Das Aufgabematerial, welches in diese Aufbereitungsanlage gelangt, ist Waschwasser mit einem Schlammanteil bis ca. 0,063 mm. Das Leistungsspektrum der Anlage wurde mit einer Wassermenge bis maximal 500 m3/h und Schlamm bis maximal 20 t/h TS fixiert. Durch das JMS-Konzept wird im Rahmen der Wasserrückgewinnung auch auf eine optimale Flockungsmittelnutzung (durchschnittlich 100 g/t TS) Bedacht genommen, um eine Überflockung des Waschsystems zu vemeiden. Die Betriebszeit dieser Aufbereitungskomponente wurde auf rund 22 Stunden/Tag festgelegt.Nachdem im Reaktor Wasser und Schlamm getrennt worden sind, wird das geklärte Wasser in Speicherbecken gesammelt, um es im Anschluss wieder dem Kieswerk zuzuführen. Selbst Regenwasser, das über ein Ableitungssystem eingeleitet wird, nimmt man in diesen Kreislauf auf (Abb. 8).

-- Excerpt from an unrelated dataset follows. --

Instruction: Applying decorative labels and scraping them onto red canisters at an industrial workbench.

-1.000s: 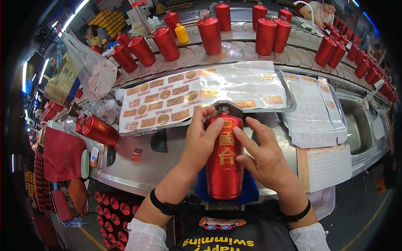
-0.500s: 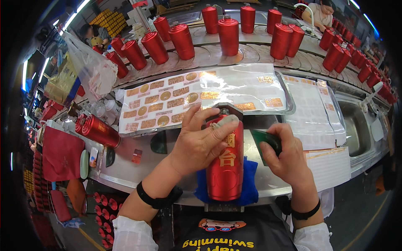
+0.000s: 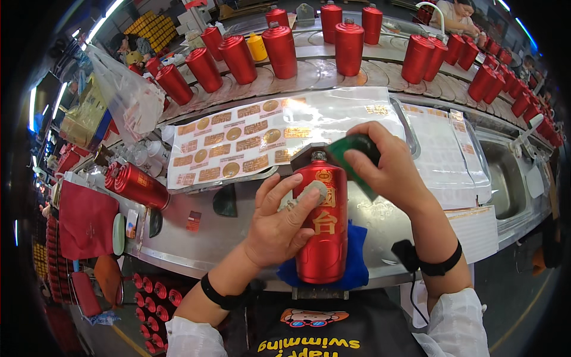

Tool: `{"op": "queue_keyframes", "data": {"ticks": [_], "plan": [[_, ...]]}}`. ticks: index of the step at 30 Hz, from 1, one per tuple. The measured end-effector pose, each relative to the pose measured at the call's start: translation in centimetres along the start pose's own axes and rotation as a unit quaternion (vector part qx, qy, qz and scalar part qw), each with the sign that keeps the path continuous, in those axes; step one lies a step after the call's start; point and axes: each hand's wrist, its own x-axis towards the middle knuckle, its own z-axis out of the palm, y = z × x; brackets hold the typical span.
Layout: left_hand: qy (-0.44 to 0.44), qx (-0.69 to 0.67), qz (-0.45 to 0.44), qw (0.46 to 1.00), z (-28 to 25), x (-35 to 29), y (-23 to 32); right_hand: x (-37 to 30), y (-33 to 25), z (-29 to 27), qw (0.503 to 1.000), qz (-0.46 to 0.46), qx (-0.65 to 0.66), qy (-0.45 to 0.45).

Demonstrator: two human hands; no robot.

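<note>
A red bottle (image 3: 321,256) with gold characters lies in front of me, its neck pointing away, on a blue cloth (image 3: 357,247). My left hand (image 3: 276,220) rests at the bottle's left side with fingers spread. A pale greyish cover or pad (image 3: 314,193) sits at one fingertip, against the bottle; its exact kind is unclear. My right hand (image 3: 386,169) grips a dark green, flat scraper (image 3: 357,154) to the right of the bottle's neck. A dark angular holder (image 3: 304,153) stands around the neck end.
Beyond the bottle lies a sheet of gold stickers (image 3: 238,140), beside more sheets (image 3: 440,160). Red bottles (image 3: 279,53) and a yellow one (image 3: 257,46) stand on a curved conveyor (image 3: 321,74). Another red bottle (image 3: 140,185) lies left; a sink (image 3: 505,172) is right. A co-worker (image 3: 455,21) sits far right.
My right hand has risen with the scraper toward the bottle's neck. My left hand has slid down and left, away from the neck. The conveyor bottles have shifted right, and a yellow one now shows.
</note>
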Motion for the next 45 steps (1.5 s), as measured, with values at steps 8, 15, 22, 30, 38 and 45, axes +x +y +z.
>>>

Abb. 8: Das gereinigte Wasser gelangt von den Speicherbecken zurück in den Aufbereitungskreislauf (Foto: SBM)
Abb. 8: Das gereinigte Wasser gelangt von den
Speicherbecken zurück in den Aufbereitungskreislauf
(Foto: SBM)


Der eingedickte Schlamm gelangt in einen Puffersilo und wird zur Nachentwässerung in die Filterpresse geleitet. Der daraus resultierende Schlammkuchen ist stichfest mit einer Restfeuchte von ca. 24 % und soll durchaus nicht als Endprodukt "übrig bleiben". Erste Versuche, den gepressten Schlamm unter Beimengung anderer Stoffe wieder sinnvoll einzusetzen, laufen bereits.

Verladen und Steuern
Die Korngrößen 0 - 32 mm aus den Lagerboxen, also Kies, Beton und Baumischschutt können durch den Haldenabzug entweder in Form von Einzelkörnungen oder Mischungen an den Kunden abgegeben werden. Die Aufgabeleistung wurde in beiden Fällen mit bis zu 720 t/h großzügig dimensioniert.Alle gewaschenen Körnungen werden mit einer Entwässerungs-Dosierkombination unter der Halde abgezogen, die trockenen Körnungen per Dosierband mit Notschieber. Die Einzelfraktionen gelangen so auf das Verladeband, die Menge wird mit einer Förderbandwaage kontrolliert und dann über die Verladestation ausgebracht.Beim Abholen der Produkte während der üblichen Werkbetriebszeiten passiert der Lkw zur Schlußkontrolle noch eine Brückenwaage. In Amstetten hat man mit Hilfe der Fa. Batsch, einem Spezialisten für Waagen bzw. Verladesysteme, jedoch auch für den Fall vorgesorgt, dass Material außerhalb der Dienstzeiten benötigt wird. Berechtigte Fuhrunternehmen können ihre Fraktionen dann per Magnetkartensystem beziehen; die Abrechnung erfolgt über eine Förderbandwaage und einen eigenen Lieferscheindrucker.Voraussetzung für ein optimales Zusammenspiel der umfangreichen Aufbereitungskomponenten ist eine flexible und belastbare Steuerung, die Elektro Schubert aus Ober-Grafendorf entwickelt und installiert hat. Für diesen Zweck wurden alle Schaltschränke in klimatisierten Containern untergebracht. Die Steuerungsaufgaben selbst erfüllt eine SIMATIC mit 1.000 digitalen sowie 40 analogen Ein- und Ausgängen. Für die Visualisierung, Störmeldungen und Protokolle steht ein 32 Bit Prozessleitsystem (full client/server) auf Windows-Benutzeroberfläche zur Verfügung. Alle Abläufe innerhalb der Anlage können somit am Computer verfolgt werden, Störfälle lassen sich genau lokalisieren und in der Folge schneller beheben.